(Source records)
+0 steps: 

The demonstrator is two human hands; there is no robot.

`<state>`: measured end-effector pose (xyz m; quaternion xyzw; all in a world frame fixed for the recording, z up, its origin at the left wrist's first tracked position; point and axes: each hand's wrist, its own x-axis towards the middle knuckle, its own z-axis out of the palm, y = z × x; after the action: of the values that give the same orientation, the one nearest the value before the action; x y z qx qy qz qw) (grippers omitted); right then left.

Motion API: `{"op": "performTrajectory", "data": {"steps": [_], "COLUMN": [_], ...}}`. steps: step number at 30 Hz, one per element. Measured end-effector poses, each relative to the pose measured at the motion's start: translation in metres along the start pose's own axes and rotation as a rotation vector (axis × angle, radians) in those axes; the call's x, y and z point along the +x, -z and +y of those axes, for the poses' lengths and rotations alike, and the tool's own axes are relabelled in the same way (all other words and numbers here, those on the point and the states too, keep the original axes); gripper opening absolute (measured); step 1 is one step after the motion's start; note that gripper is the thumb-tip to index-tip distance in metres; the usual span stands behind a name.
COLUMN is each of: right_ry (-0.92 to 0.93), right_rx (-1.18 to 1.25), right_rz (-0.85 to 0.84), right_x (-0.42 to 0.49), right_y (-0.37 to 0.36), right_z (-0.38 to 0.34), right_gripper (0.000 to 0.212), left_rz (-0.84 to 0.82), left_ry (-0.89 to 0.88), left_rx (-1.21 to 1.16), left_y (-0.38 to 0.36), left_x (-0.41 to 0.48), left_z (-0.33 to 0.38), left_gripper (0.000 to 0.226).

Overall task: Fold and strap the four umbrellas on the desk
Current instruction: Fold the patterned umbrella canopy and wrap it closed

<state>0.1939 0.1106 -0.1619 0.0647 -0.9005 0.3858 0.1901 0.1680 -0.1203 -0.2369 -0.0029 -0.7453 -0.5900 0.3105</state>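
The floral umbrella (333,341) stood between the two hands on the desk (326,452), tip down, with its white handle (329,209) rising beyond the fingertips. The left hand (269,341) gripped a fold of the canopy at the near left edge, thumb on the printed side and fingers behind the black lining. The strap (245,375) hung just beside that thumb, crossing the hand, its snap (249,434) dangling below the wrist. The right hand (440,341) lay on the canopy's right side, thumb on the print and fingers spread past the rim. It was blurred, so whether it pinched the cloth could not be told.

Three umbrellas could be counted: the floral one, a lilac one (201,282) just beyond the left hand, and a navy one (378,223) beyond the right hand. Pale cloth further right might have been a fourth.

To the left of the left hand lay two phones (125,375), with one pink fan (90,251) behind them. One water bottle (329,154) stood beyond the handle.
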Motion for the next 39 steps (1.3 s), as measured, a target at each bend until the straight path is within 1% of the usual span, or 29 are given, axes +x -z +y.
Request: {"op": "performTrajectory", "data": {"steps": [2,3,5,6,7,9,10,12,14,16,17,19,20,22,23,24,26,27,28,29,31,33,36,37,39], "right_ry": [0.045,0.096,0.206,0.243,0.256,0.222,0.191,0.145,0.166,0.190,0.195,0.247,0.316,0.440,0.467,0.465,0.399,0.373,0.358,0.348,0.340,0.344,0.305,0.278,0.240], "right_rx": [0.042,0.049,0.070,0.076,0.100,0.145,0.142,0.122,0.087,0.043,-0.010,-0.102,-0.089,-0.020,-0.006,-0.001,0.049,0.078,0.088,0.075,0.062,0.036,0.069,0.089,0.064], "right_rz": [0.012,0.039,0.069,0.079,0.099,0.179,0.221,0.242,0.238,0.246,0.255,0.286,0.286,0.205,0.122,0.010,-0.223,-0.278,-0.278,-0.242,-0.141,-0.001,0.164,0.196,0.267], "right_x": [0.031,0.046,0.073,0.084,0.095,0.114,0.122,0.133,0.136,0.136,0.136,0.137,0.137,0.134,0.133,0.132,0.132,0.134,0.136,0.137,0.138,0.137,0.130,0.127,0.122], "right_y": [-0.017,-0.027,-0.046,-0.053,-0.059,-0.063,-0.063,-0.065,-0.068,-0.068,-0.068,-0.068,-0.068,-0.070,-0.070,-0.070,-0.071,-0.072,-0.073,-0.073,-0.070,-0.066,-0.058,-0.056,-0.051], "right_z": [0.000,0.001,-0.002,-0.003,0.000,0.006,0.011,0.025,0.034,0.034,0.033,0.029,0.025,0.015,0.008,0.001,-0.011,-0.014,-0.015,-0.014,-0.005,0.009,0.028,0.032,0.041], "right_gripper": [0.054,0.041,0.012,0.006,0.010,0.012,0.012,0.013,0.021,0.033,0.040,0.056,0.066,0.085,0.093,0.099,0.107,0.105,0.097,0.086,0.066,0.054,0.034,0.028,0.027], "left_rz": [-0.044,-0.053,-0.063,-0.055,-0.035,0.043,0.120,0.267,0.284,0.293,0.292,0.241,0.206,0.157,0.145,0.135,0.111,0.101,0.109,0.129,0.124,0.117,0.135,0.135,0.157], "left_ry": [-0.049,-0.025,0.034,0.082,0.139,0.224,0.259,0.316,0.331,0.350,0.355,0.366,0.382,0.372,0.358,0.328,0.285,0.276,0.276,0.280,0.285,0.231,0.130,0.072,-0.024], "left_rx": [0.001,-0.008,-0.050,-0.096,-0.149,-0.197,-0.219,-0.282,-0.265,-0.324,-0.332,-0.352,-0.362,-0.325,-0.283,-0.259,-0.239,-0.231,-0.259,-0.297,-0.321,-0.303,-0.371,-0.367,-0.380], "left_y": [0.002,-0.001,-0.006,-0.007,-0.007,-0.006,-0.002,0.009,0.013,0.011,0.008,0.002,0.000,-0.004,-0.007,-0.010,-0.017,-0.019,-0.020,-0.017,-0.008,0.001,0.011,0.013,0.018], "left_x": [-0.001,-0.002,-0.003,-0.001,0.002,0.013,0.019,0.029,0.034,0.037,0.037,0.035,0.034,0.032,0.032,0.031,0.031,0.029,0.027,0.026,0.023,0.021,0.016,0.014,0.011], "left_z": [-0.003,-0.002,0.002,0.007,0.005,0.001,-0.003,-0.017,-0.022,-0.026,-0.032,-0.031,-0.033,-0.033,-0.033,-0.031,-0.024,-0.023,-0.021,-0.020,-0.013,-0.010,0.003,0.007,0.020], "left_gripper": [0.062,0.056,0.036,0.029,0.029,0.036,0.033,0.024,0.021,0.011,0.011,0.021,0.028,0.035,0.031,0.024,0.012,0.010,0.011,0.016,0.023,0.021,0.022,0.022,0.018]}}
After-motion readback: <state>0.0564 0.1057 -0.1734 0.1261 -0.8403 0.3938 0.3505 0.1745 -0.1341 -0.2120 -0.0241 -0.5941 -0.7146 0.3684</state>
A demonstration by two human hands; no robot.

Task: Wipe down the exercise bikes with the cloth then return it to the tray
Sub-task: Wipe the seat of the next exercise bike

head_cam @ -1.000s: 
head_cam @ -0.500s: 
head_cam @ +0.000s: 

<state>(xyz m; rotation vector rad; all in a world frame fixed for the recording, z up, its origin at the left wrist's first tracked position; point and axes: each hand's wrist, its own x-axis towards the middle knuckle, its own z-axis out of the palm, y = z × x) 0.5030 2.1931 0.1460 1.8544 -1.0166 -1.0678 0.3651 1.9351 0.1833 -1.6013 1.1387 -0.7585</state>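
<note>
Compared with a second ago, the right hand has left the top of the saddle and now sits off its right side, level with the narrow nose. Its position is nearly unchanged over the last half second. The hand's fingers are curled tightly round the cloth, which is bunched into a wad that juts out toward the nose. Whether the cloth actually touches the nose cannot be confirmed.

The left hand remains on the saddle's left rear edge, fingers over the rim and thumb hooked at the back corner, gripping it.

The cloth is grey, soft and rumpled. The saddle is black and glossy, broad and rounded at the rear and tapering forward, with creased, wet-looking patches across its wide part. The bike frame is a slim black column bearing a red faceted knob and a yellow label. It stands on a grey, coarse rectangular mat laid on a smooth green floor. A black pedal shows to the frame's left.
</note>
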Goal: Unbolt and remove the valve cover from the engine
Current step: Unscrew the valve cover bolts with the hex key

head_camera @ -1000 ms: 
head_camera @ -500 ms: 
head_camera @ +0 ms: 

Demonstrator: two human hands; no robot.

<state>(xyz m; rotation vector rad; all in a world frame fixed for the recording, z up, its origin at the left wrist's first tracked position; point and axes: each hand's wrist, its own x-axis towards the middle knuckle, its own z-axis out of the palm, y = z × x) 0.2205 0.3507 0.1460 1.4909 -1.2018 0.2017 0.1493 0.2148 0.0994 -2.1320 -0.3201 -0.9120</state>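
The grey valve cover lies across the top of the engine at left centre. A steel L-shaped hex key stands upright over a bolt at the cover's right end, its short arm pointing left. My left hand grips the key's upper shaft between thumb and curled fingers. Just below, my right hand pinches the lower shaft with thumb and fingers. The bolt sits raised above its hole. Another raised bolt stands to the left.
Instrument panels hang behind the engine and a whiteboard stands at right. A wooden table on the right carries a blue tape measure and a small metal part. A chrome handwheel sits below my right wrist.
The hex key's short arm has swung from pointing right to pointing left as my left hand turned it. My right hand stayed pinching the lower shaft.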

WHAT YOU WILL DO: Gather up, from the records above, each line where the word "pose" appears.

RESPONSE BOX:
`<state>`: measured end-effector pose (xyz m; quaternion xyzw; all in a world frame fixed for the recording, z up, its origin at the left wrist's first tracked position; point and axes: each hand's wrist, its own x-axis towards the middle knuckle, its own z-axis out of the palm, y = z × x; after the action: of the values that give the same orientation, the one nearest the value before the action; x y z qx qy qz qw) (grippers omitted); right then left.
Motion API: `{"op": "performTrajectory", "data": {"steps": [_], "COLUMN": [_], ...}}`. steps: step number at 30 Hz, one per element. Measured end-effector poses, each relative to the pose measured at the motion's start: translation in metres along the start pose's own axes and rotation as a rotation vector (axis × angle, radians) in those axes; the call's x, y and z point along the +x, -z and +y of those axes, for the poses' lengths and rotations alike, and the tool's own axes are relabelled in the same way (all other words and numbers here, those on the point and the states too, keep the original axes); gripper opening absolute (measured); step 1 is one step after the motion's start; note that gripper is the thumb-tip to index-tip distance in metres; the usual span stands behind a name.

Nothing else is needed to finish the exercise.